Task requirements
Wherever a line holds the word "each", copy that line from the data.

Collected data
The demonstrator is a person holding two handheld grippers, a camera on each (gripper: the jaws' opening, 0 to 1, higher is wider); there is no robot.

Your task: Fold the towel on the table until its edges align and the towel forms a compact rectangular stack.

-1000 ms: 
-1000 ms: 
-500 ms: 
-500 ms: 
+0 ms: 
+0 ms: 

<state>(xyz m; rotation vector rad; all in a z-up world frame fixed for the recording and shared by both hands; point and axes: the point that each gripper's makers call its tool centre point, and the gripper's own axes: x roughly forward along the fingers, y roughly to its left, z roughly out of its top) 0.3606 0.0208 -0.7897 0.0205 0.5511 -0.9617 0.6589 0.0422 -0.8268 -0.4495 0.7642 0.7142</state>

Result of this task
The demonstrator is a person holding two handheld grippers, a camera on each (gripper: the jaws' opening, 0 to 1, higher is wider); there is no robot.
<state>(xyz m; rotation vector rad; all in a z-up world frame fixed for the recording and shared by both hands; point and axes: the point that each gripper's makers call its tool centre point, and the gripper's own axes: x roughly forward along the fingers, y roughly to its left, z roughly out of its top) 0.3606 0.0208 -0.7897 0.0205 0.5511 -0.9617 0.6589 0.0422 -0.8268 -0.4495 0.7642 0.7142</state>

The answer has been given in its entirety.